Diary of a Social Butterfly

Diary of a Social Butterfly
Mummy called, hyper wentilating. ‘You haven’t changed your curtains, have you?’ she shrieked down the phone. ‘Haw Mummy,’ I said, ‘Chill karein. Go do yoga. Or Mild Fullness’. ‘Yoga shoga bhaarh main jaye. I’m asking if you’ve bought new curtains’. ‘Why’re you so hung over my curtains?’ ‘Because Pussy called just now only and told me that guvmunt is keeping taps on how much who who is spending. So they can catch people and ask kay bhai from where you got this money and if you can’t give answer then and there only they are setting NAB on you. She says she’s tau stopped buying chalghozas even.’
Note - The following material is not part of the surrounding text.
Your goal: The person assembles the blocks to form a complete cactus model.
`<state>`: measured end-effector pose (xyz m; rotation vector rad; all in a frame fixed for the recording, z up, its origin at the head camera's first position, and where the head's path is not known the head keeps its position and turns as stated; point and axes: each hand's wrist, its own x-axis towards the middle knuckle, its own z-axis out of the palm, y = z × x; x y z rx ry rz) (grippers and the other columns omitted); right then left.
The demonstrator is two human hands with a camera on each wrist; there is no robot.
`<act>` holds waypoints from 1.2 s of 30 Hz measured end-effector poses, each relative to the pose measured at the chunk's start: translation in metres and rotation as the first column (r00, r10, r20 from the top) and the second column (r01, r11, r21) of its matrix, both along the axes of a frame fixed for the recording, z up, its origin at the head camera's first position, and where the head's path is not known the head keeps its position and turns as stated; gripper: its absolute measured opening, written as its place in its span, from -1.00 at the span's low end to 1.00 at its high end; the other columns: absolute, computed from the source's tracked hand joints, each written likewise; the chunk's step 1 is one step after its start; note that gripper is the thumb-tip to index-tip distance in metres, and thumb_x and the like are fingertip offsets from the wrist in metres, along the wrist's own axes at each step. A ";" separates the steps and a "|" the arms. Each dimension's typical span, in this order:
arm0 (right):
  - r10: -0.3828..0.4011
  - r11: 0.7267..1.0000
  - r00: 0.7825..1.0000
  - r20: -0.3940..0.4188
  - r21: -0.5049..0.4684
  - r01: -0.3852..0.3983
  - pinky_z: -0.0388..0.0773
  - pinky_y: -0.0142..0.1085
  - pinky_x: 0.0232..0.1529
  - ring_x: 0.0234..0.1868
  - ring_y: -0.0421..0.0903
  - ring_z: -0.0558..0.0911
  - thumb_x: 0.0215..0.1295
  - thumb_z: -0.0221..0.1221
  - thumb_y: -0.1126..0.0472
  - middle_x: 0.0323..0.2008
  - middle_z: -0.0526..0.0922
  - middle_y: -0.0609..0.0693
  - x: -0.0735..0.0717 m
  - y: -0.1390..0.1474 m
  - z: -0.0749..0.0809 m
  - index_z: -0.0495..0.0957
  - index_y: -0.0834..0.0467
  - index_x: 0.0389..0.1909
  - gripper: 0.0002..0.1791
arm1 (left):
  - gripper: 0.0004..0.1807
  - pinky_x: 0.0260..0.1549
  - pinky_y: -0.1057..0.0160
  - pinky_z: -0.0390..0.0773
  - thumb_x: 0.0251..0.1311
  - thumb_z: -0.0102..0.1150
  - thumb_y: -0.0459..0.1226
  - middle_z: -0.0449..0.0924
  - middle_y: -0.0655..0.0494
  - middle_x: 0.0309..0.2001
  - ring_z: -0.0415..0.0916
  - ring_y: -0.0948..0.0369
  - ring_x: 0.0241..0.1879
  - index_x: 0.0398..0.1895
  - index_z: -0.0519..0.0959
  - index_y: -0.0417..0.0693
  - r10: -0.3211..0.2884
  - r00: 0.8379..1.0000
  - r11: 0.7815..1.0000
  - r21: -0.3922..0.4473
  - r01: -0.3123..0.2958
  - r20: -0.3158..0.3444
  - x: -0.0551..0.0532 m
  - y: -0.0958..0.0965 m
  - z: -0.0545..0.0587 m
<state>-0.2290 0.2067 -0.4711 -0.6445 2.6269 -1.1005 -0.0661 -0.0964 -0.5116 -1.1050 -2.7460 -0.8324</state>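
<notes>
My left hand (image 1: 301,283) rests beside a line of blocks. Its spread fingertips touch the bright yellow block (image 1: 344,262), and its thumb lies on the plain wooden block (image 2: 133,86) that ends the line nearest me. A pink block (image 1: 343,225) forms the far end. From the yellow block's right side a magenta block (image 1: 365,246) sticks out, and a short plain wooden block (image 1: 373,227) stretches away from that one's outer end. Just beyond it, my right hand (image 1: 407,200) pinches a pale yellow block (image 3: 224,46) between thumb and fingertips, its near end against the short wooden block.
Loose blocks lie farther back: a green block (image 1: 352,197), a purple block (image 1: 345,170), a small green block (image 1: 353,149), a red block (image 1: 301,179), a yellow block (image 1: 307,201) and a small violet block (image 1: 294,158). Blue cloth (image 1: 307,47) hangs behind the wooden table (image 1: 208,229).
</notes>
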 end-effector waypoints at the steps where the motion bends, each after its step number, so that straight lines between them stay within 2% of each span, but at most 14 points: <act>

‘Don’t mind haan but I don’t belief that for one minute even. Aunty Pussy would rather have her skin ripped off than spend three thou on a kilo of chalghozas.’

‘It was my duty as your mother to warn you and I’ve warned you. Don’t come running to me if guvmunt throws you and your new curtains into jail!’ She slammed the phone. Uff! How paranoid can you get?!

But last night at our neighbours’ wedding – acchay bhalay khaatay peetay log – I note karoed that all their flowers were fakes! Just imagine! What hard ships people live with! I asked Sunny: what happened? She said becharas, they’re scared of being NABbed. Econmy is slowed down so much that guvmunt is crackling down on people who seem even little bit khaata peeta. Sunny’s husband Akbar is into real states ka business na and she said because of new laws guvmunt’s passed about buying and selling land, business is thhup. Total hiss of death. I said to her but Topsy is buying dharha dharh. She’s got four kothis in Defence now. But Sunny said that her father, mashallah, is a General, and that tau is different na. I said yes. Mashallah that’s different.

So when I went home and Kulchoo said it was so bloody freezing and why can’t we put on the heating, I shrieked at him: ‘You want to get us all NABbed? You think your father is General?’